Could you find each line of the data below that contains the word "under" and copy those lines?

··· DATA SUPPLIED ···

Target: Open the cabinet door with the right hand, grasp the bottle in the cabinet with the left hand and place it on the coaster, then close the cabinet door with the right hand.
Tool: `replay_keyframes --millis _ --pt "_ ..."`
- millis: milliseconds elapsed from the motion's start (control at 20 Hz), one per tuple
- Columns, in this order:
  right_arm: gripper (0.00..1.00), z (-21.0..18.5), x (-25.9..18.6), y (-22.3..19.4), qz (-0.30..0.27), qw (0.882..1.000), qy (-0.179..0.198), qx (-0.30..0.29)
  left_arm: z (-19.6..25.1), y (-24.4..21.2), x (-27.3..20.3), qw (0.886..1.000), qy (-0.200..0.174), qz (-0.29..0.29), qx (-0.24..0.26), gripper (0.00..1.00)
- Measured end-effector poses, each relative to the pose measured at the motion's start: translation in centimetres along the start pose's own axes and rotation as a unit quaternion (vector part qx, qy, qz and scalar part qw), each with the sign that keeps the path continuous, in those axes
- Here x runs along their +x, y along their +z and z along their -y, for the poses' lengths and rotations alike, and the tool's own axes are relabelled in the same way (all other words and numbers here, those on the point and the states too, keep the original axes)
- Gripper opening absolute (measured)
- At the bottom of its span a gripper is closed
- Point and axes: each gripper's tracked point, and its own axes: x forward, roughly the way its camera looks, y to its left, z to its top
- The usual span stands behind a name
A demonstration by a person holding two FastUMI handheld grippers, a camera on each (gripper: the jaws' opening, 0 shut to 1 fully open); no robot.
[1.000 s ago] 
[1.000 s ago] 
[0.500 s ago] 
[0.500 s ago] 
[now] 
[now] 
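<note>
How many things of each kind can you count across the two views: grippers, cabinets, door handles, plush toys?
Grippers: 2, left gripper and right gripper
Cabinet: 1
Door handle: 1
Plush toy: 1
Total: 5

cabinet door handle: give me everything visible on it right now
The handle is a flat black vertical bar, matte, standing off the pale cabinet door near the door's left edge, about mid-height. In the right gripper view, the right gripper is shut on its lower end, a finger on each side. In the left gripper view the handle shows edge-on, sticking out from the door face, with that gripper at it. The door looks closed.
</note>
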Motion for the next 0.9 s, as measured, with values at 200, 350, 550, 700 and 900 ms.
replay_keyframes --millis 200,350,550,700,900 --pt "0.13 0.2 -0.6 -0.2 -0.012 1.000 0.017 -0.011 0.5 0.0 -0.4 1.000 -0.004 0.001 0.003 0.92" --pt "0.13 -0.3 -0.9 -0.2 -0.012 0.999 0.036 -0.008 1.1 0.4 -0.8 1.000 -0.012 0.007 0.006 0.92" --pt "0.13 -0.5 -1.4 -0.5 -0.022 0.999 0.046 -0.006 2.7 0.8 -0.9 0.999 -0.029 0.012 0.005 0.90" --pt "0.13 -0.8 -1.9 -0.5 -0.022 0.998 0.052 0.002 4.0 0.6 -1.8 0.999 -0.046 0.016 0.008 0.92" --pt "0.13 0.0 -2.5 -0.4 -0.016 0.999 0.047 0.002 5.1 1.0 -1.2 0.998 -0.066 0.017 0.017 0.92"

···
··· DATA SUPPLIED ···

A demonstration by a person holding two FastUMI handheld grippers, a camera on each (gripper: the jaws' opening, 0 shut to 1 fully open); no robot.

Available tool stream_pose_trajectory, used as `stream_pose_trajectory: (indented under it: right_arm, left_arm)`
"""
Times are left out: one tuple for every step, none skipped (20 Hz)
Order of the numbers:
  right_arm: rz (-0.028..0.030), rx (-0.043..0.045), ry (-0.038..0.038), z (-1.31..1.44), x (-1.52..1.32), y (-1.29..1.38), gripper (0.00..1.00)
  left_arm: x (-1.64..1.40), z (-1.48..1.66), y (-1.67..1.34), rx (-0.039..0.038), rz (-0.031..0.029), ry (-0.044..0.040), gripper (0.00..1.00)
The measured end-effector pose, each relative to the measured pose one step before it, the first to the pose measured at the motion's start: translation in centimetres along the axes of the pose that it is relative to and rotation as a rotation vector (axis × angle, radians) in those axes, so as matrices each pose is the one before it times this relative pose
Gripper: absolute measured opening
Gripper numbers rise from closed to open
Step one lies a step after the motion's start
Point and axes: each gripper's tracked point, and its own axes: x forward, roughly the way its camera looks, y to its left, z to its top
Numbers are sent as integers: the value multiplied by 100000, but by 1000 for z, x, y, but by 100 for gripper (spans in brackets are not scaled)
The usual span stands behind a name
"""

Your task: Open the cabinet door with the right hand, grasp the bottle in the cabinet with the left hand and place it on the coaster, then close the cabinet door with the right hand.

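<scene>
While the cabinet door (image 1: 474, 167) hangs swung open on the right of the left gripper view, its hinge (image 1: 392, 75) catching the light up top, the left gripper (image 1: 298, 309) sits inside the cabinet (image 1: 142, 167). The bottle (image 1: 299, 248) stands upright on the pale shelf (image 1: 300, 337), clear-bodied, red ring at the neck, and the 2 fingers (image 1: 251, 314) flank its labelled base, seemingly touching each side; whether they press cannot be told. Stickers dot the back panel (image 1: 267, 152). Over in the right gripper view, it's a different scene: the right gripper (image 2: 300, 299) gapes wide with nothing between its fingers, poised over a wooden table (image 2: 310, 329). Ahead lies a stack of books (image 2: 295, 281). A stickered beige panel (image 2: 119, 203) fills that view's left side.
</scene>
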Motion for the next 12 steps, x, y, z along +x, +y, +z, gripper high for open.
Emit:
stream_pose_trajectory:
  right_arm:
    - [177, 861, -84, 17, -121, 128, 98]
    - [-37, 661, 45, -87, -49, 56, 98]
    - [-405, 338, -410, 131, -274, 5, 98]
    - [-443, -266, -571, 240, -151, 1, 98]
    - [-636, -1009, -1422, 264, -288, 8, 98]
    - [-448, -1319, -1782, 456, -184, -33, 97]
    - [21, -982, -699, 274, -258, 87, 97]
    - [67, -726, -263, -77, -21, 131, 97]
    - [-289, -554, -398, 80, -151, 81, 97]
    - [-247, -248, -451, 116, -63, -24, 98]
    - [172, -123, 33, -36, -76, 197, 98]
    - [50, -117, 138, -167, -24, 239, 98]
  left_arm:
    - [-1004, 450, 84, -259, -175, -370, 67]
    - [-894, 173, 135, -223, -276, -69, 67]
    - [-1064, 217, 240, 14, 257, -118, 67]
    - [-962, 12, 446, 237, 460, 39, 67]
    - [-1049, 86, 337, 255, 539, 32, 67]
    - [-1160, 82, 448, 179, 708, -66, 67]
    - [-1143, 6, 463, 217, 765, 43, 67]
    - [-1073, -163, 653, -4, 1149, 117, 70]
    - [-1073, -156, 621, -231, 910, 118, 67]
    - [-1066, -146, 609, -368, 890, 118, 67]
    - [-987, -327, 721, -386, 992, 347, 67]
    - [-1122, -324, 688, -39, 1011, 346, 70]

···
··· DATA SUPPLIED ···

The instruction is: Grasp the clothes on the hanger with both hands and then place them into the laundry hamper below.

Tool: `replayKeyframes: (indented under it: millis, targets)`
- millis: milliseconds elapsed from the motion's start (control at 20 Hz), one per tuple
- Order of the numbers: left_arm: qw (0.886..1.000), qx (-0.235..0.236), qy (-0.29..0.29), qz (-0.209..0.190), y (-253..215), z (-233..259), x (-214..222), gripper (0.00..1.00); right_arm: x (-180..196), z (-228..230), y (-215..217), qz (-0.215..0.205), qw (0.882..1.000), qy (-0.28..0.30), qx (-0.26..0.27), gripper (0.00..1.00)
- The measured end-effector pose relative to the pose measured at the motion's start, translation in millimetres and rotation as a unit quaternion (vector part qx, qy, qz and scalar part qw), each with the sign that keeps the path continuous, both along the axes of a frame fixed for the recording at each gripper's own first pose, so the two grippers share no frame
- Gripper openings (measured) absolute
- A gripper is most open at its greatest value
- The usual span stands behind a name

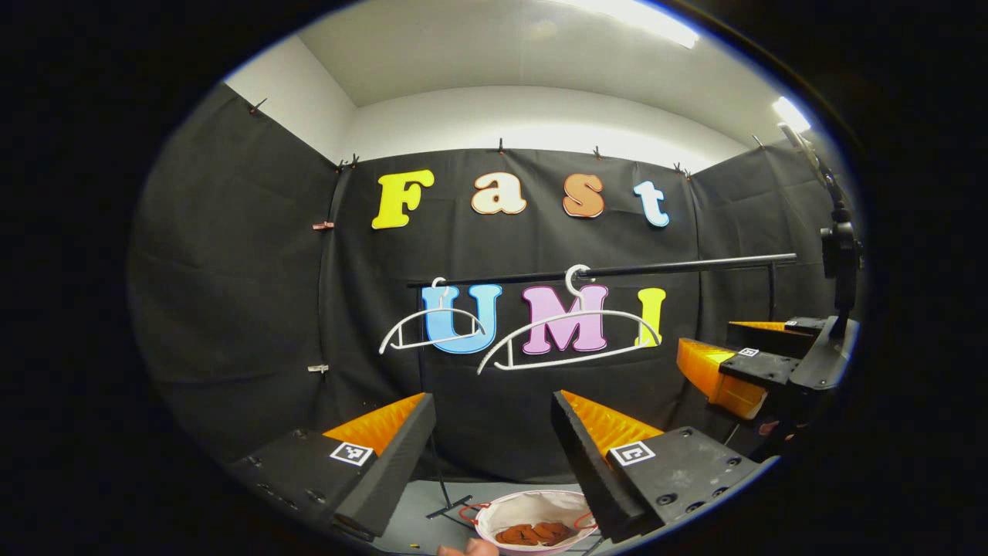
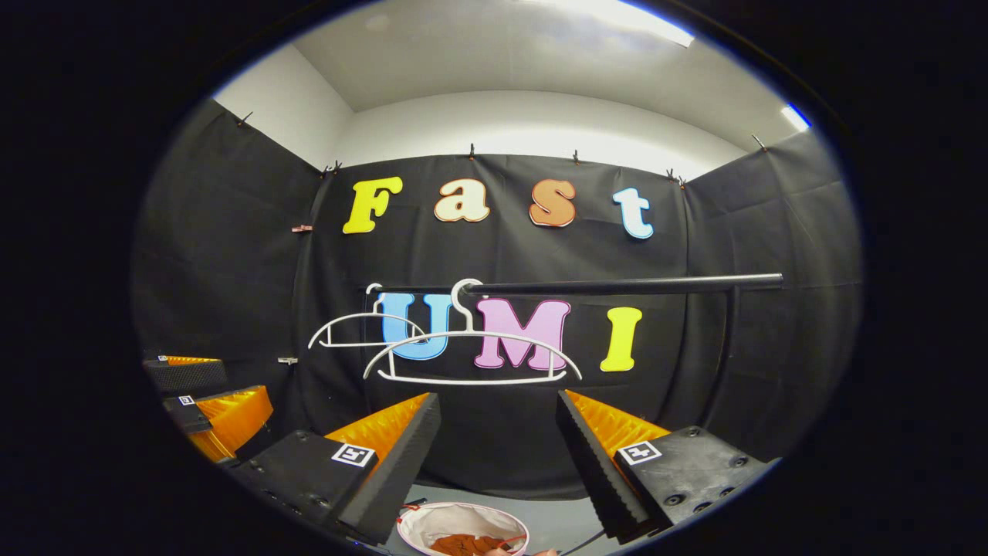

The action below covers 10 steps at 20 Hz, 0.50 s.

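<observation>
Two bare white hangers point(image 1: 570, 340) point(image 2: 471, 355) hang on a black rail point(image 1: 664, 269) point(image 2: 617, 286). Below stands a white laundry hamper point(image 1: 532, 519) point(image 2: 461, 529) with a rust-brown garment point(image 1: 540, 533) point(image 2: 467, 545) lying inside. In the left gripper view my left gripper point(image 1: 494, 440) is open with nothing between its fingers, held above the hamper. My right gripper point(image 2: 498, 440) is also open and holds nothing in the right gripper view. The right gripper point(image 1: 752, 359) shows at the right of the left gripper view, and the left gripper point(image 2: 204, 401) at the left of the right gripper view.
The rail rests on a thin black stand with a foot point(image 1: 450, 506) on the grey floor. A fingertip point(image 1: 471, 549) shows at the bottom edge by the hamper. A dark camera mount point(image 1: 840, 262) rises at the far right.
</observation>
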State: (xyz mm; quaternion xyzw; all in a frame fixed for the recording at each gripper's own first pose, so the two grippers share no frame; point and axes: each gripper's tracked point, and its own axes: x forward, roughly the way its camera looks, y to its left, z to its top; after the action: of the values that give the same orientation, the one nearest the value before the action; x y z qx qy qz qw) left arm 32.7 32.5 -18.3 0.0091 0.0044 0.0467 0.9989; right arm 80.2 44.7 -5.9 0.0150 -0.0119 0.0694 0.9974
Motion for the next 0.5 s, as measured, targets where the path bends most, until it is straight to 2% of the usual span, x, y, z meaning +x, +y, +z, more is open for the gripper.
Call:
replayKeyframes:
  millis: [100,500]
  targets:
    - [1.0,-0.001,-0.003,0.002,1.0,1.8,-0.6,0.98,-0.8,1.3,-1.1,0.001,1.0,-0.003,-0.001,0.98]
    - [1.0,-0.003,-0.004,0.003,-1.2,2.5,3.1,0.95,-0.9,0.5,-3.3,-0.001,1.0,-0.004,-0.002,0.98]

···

FINAL ANSWER -
Available tool stream_pose_trajectory, used as `stream_pose_trajectory: (indented under it: right_arm, left_arm)`
Tool: `replayKeyframes: (indented under it: millis, targets)`

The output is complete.